On average, lineups with that favorable base-out state score about 1.8 runs; the Rays’ win expectancy rose to 59 percent, even though the Dodgers still held the lead. If there was ever a time for Kershaw to make a World Series statement—or, at least, another World Series statement, given his multiple Game 1 wins—it was now, in this jam, with the Dodgers’ lead slipping away for the second night in a row.


Kershaw made a statement indeed. First up came Joey Wendle, who took the first pitch and then popped up a fastball to the shortstop. Next was Willy Adames, who didn’t spend much longer in the batter’s box: Kershaw threaded a slider, fastball, and curve past the Rays shortstop, the last looping out of the zone to scatter Adames’s balance mid-swing.

Two outs, no runs in, crisis almost averted—and then, with Kevin Kiermaier at the plate, the tension exploded in an instant. Kershaw turned his back on third base and as he began his deliberate, protracted windup, Manuel Margot broke for home. Kiermiaer stepped back, catcher Austin Barnes stepped forward, and Kershaw stepped off the mound and fired home—avoiding a balk and catching Margot inches short of the plate for the third out of the inning, with no change to the score.

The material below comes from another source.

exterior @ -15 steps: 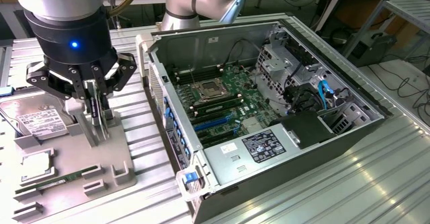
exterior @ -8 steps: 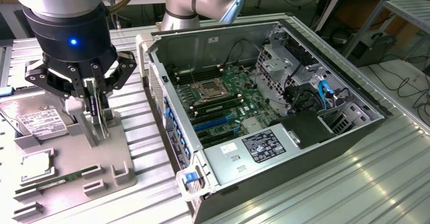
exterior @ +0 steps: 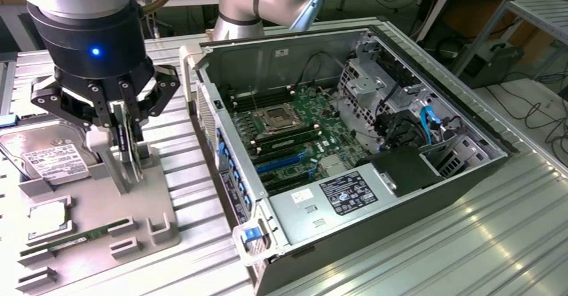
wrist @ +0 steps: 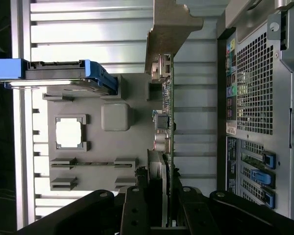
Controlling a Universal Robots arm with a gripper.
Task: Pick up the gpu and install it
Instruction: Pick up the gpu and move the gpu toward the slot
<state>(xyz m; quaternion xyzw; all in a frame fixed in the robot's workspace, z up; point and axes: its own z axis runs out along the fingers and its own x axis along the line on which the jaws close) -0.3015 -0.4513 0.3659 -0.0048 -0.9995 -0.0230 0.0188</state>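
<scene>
Jaws: clamped on the gpu's edge.
Gpu (wrist: 167, 122): on edge between the jaws, bracket end farthest out.
Tray (wrist: 132, 98): just beneath the jaws.
Hard drive (wrist: 54, 73): beside the jaws, on the tray.
Computer case (exterior: 293, 209): opposite side, open.

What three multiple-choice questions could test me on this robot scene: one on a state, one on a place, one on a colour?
1. The computer case is: A. open B. closed C. wrapped up
2. The gpu is: A. on the floor B. upright in the gripper, over the grey tray C. in a person's hand
3. The light on the arm is: A. red B. green C. blue
Answers: 1 A, its motherboard shows. 2 B, the gpu stands edge-on in its grip. 3 C, it glows blue above the gripper.
</scene>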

In Game 5 in 2017, Kershaw gave back leads via a bushel of hard-hit balls in a raucous Minute Maid Park. This time around, despite finding just as much trouble on the bases, Kershaw escaped—and his Dodgers won Game 5, 4-2, to move one win away from a title.

For detractors, Kershaw’s postseason struggles may not yet be fully overcome; he’ll still need to lift a trophy to fully erase the pain of various botched outings in the past decade. (And if the Rays win Game 6 and force a Game 7, well, this conversation might arise again should Kershaw pitch in relief.) But in the crucial inning in Game 5, and indeed this postseason overall, Kershaw has answered every criticism. In five starts in these playoffs, he is 4-1 with a 2.93 ERA and a 37-to-5 strikeout-to-walk ratio. On Sunday, he became the MLB career leader in postseason strikeouts.

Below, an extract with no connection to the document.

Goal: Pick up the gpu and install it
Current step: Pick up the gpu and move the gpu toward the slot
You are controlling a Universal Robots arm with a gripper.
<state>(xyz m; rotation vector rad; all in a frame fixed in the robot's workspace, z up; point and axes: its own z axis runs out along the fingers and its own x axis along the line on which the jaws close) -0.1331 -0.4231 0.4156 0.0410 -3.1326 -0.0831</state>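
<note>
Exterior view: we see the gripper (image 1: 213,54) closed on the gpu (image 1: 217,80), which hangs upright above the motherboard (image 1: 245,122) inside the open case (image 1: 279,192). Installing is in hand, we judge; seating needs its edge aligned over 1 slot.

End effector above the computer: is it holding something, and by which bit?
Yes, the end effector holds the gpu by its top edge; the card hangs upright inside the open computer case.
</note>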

His Game 5 outing improved after he caught Margot at the plate. In the first four innings, Kershaw allowed the leadoff runner to reach base each time; after the close call in the fourth, he retired the next five Rays in order, before Dave Roberts removed his ace with the lead.

The oft-criticized starter did his job, and the oft-criticized bullpen followed suit. Dustin May, Víctor González, and Blake Treinen combined for 3 1/3 scoreless innings of relief, with Roberts acting aggressively to find the matchups he wanted and leaving struggling closer Kenley Jansen on the bench.

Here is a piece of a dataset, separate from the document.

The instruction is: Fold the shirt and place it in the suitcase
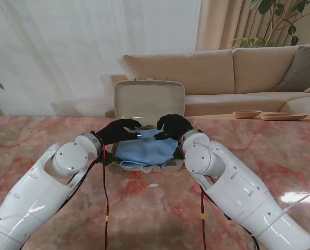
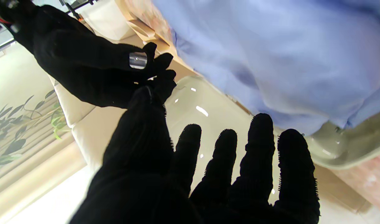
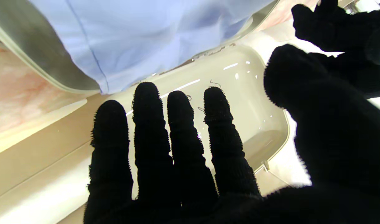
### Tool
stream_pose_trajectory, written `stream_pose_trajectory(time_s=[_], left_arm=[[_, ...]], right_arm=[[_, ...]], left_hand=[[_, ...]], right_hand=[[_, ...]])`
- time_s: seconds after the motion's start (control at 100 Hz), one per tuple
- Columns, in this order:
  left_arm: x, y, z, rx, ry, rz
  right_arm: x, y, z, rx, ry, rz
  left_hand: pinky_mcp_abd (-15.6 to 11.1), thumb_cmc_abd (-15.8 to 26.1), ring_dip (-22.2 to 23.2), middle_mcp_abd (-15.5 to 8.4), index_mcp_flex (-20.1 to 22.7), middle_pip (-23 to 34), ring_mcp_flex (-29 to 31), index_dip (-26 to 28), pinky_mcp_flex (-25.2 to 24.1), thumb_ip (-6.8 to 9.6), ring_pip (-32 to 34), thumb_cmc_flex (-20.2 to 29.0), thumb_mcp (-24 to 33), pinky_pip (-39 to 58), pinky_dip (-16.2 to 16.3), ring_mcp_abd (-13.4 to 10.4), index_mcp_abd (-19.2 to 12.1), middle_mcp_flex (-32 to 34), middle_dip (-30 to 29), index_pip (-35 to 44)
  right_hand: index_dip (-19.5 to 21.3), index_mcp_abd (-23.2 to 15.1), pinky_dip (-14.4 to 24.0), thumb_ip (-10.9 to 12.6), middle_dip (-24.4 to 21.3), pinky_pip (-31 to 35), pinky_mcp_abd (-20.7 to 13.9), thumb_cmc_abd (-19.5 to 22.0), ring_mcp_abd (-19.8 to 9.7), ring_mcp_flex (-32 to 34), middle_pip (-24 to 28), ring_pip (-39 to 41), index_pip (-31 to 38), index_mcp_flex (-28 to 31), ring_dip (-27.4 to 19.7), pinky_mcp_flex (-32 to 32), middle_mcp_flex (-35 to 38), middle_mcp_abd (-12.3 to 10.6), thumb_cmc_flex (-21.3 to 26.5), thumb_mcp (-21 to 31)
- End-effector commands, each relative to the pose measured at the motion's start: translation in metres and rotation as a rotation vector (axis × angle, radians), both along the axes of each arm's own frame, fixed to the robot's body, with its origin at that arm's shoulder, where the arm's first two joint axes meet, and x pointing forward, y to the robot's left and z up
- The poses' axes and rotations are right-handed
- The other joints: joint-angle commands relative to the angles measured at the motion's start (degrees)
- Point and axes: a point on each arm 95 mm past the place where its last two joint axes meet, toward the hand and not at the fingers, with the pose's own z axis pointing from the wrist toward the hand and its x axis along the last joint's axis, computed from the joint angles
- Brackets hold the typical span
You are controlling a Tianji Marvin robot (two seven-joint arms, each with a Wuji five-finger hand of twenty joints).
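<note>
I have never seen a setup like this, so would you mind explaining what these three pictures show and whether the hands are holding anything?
It is a two-armed robot with black-gloved five-finger hands. The wide picture looks down from its stand; the other two come from cameras on each wrist, looking along the fingers, and appear upside down. On the marble table sits a small beige suitcase with its lid raised. A folded blue shirt lies inside it. The left hand and right hand hover over the shirt with fingers spread, holding nothing. A sofa stands behind.
</note>
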Motion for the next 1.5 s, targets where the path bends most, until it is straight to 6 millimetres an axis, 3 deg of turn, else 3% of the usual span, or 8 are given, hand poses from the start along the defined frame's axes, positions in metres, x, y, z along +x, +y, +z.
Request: stream_pose_trajectory(time_s=[0.0,0.61,0.7,0.73,0.82,1.06,1.28,1.49], left_arm=[[-0.007,-0.004,-0.01,0.007,0.027,-0.023],[-0.009,-0.011,-0.038,0.065,0.156,-0.143],[-0.005,-0.012,-0.043,0.076,0.161,-0.152],[-0.003,-0.012,-0.045,0.079,0.162,-0.154],[0.002,-0.014,-0.05,0.088,0.155,-0.159],[0.014,-0.02,-0.064,0.067,0.158,-0.151],[0.016,-0.023,-0.063,0.023,0.149,-0.152],[0.014,-0.024,-0.05,-0.02,0.121,-0.136]], right_arm=[[-0.008,0.0,-0.014,-0.001,0.044,0.017],[-0.025,0.007,-0.046,0.024,0.181,0.108],[-0.023,0.008,-0.051,0.025,0.206,0.116],[-0.022,0.009,-0.052,0.023,0.214,0.119],[-0.02,0.01,-0.056,0.023,0.244,0.13],[-0.017,0.011,-0.061,0.008,0.298,0.145],[-0.014,0.007,-0.06,-0.009,0.306,0.139],[-0.015,0.006,-0.049,-0.005,0.282,0.127]], left_hand=[[0.3,2.0,1.1,0.5,0.8,-0.8,1.6,0.1,0.6,1.43,2.2,2.4,-1.9,2.1,1.6,0.9,-0.4,1.2,0.5,-1.1],[0.4,4.2,2.8,0.8,0.6,-0.8,2.3,0.3,1.0,1.33,3.3,2.2,-2.4,3.4,2.5,2.0,-0.1,1.6,1.2,-2.2],[0.5,4.4,2.8,0.7,0.2,-0.7,2.3,0.3,0.9,1.37,3.2,2.3,-2.4,3.3,2.5,1.9,-0.1,1.7,1.3,-2.4],[0.5,4.5,2.8,0.7,0.1,-0.7,2.3,0.3,0.9,1.39,3.2,2.3,-2.4,3.2,2.5,2.0,0.0,1.7,1.3,-2.5],[0.5,4.7,2.8,0.4,-0.3,-0.6,2.4,0.3,0.9,1.43,3.2,2.2,-2.4,3.2,2.4,1.8,0.0,1.6,1.3,-2.6],[0.2,5.4,2.8,0.2,-1.6,-0.1,2.3,0.2,1.0,1.56,3.3,2.4,-2.2,3.1,2.1,1.4,0.7,1.4,1.4,-2.6],[0.0,5.6,2.7,0.1,-1.4,0.6,3.0,0.2,1.8,1.68,3.7,2.6,-2.1,3.6,2.0,1.0,0.8,1.7,1.3,-1.8],[-0.1,5.6,2.4,0.0,-1.2,0.7,3.1,0.2,2.0,1.7,3.8,2.8,-2.1,3.8,1.8,0.9,0.5,1.8,1.2,-1.1]], right_hand=[[0.7,0.3,0.7,2.0,-0.6,-0.9,0.9,0.3,0.7,0.9,-0.6,-0.5,-1.1,0.9,-1.4,0.3,1.2,0.7,-0.5,-0.9],[2.5,-1.1,0.3,2.5,1.3,3.6,5.1,4.9,1.3,10.3,2.4,4.9,2.2,5.9,0.6,9.9,8.6,0.6,-0.4,-1.3],[1.4,-1.4,-0.5,1.1,1.8,4.9,5.3,5.1,1.5,11.6,3.3,6.3,3.9,6.3,1.0,11.0,9.9,0.6,0.7,-2.6],[-1.8,-1.6,-1.8,0.6,1.9,5.4,5.4,5.2,1.5,11.8,3.5,6.6,6.9,5.8,0.7,11.0,10.4,0.5,0.9,-2.8],[-2.8,-1.7,-2.9,-0.1,2.1,4.2,5.6,6.1,1.9,12.5,3.9,6.6,8.8,5.9,0.5,10.7,11.1,0.6,1.7,-4.0],[-4.7,-1.6,-6.1,0.5,2.1,0.3,6.4,9.5,2.9,11.4,3.8,1.9,10.5,6.2,-1.8,8.8,11.6,1.0,1.3,-6.8],[-4.9,-1.9,-6.8,0.7,2.0,0.0,6.9,10.0,3.3,11.1,3.6,0.1,10.7,6.5,-2.6,8.2,12.0,0.9,0.9,-7.2],[-5.1,-2.1,-6.6,0.7,2.0,0.7,6.9,9.9,3.2,11.2,3.4,0.0,10.9,6.9,-2.5,8.0,12.3,0.9,0.5,-7.1]])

In support of the staff, meanwhile, Dodgers hitters took turns hammering Rays starter Tyler Glasnow, against whom batted balls left the bat at an average of 99.5 miles per hour. That’s the highest mark on record for any postseason pitcher. (Statcast data extends back to 2015.) Most prominent were Pederson’s second-inning homer and a follow-up from Max Muncy—who is slashing an outrageous .389/.522/.611 this series—in the fifth, when a 434-foot blast disappeared into the depths of the right-field stands.

The Dodgers’ journey is far from over. They’ll cede the starting pitcher advantage in Game 6 on Tuesday, with Tony Gonsolin facing Blake Snell, and the Rays’ formidable bullpen should be fully rested after an off day. But that coming disadvantage added all the more urgency Sunday, after a devastating Game 4 loss with the ace on the mound. Given another chance to win a crucial Game 5, Kershaw fulfilled his obligation. Throughout his playoff career, he’s often been sunk by just one bad inning in a stream of zeroes on the scoreboard; on Sunday, he maintained that zero with runners on the corners, and that one bad inning never appeared.